Provided material:
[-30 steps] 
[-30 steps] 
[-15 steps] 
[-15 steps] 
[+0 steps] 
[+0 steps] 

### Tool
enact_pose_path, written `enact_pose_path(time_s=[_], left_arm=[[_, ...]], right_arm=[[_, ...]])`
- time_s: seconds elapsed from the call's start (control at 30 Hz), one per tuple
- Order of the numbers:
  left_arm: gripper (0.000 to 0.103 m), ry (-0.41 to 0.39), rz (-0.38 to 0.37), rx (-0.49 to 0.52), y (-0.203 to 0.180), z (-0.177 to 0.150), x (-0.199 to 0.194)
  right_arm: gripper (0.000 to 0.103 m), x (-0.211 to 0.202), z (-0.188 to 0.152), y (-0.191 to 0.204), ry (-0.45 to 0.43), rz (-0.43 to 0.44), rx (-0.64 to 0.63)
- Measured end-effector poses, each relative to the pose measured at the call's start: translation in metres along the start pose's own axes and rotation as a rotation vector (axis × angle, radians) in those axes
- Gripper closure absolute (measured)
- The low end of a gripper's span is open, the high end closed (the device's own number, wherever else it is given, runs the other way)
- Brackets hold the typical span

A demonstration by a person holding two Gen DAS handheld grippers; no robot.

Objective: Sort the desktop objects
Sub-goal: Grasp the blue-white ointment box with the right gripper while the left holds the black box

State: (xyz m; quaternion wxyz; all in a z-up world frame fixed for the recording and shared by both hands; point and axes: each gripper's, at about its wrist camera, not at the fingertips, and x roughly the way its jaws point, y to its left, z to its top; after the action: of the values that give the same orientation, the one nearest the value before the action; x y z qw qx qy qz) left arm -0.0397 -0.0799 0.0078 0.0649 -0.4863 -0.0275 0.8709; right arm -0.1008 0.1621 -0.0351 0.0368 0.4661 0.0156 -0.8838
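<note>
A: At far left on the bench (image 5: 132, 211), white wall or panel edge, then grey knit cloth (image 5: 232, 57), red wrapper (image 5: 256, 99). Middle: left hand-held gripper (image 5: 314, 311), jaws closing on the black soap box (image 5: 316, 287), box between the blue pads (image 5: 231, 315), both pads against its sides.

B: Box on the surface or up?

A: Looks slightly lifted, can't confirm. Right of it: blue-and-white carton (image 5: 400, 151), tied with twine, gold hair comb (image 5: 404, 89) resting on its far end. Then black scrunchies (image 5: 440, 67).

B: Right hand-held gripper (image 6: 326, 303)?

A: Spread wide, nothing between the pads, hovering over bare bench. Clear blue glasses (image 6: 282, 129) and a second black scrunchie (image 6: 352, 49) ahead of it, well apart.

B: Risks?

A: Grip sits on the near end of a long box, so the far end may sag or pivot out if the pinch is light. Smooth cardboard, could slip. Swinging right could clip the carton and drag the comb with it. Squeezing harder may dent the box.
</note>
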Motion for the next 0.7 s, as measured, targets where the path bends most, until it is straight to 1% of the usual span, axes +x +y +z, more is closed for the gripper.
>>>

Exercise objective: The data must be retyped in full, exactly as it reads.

Written solution:
[-30 steps] 
[-30 steps] 
[-15 steps] 
[-15 steps] 
[+0 steps] 
[+0 steps] 

### Tool
enact_pose_path, written `enact_pose_path(time_s=[_], left_arm=[[_, ...]], right_arm=[[_, ...]])`
- time_s: seconds elapsed from the call's start (control at 30 Hz), one per tuple
- Order of the numbers:
  left_arm: gripper (0.000 to 0.103 m), ry (-0.41 to 0.39), rz (-0.38 to 0.37), rx (-0.49 to 0.52), y (-0.203 to 0.180), z (-0.177 to 0.150), x (-0.199 to 0.194)
  right_arm: gripper (0.000 to 0.103 m), x (-0.211 to 0.202), z (-0.188 to 0.152), y (-0.191 to 0.204), ry (-0.45 to 0.43), rz (-0.43 to 0.44), rx (-0.64 to 0.63)
- Measured end-effector poses, each relative to the pose measured at the call's start: translation in metres along the start pose's own axes and rotation as a rotation vector (axis × angle, radians) in those axes
- Gripper closure absolute (measured)
- The low end of a gripper's span is open, the high end closed (the device's own number, wherever else it is given, runs the other way)
- Brackets hold the typical span

A demonstration by a person holding two Gen DAS handheld grippers; no robot.

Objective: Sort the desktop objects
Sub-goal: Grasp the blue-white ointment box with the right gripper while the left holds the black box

State: (xyz m; quaternion wxyz; all in a z-up world frame fixed for the recording and shared by both hands; point and axes: each gripper's, at about its wrist camera, not at the fingertips, and x roughly the way its jaws point, y to its left, z to its top; after the action: of the values that give the same orientation, the one nearest the value before the action; x y z qw qx qy qz) left arm -0.0397 -0.0799 0.0078 0.0649 -0.4863 -0.0275 0.8709; right arm -0.1008 0.1621 -0.0351 0.0368 0.4661 0.0156 -0.8838
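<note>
A: At far left on the bench (image 5: 132, 211), white wall or panel edge, then grey knit cloth (image 5: 232, 57), red wrapper (image 5: 256, 99). Middle: left hand-held gripper (image 5: 314, 311), jaws closing on the black soap box (image 5: 316, 287), box between the blue pads (image 5: 231, 315), both pads against its sides.

B: Box on the surface or up?

A: Looks slightly lifted, can't confirm. Right of it: blue-and-white carton (image 5: 400, 151), tied with twine, gold hair comb (image 5: 404, 89) resting on its far end. Then black scrunchies (image 5: 440, 67).

B: Right hand-held gripper (image 6: 326, 303)?

A: Spread wide, nothing between the pads, hovering over bare bench. Clear blue glasses (image 6: 282, 129) and a second black scrunchie (image 6: 352, 49) ahead of it, well apart.

B: Risks?

A: Grip sits on the near end of a long box, so the far end may sag or pivot out if the pinch is light. Smooth cardboard, could slip. Swinging right could clip the carton and drag the comb with it. Squeezing harder may dent the box.
</note>
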Motion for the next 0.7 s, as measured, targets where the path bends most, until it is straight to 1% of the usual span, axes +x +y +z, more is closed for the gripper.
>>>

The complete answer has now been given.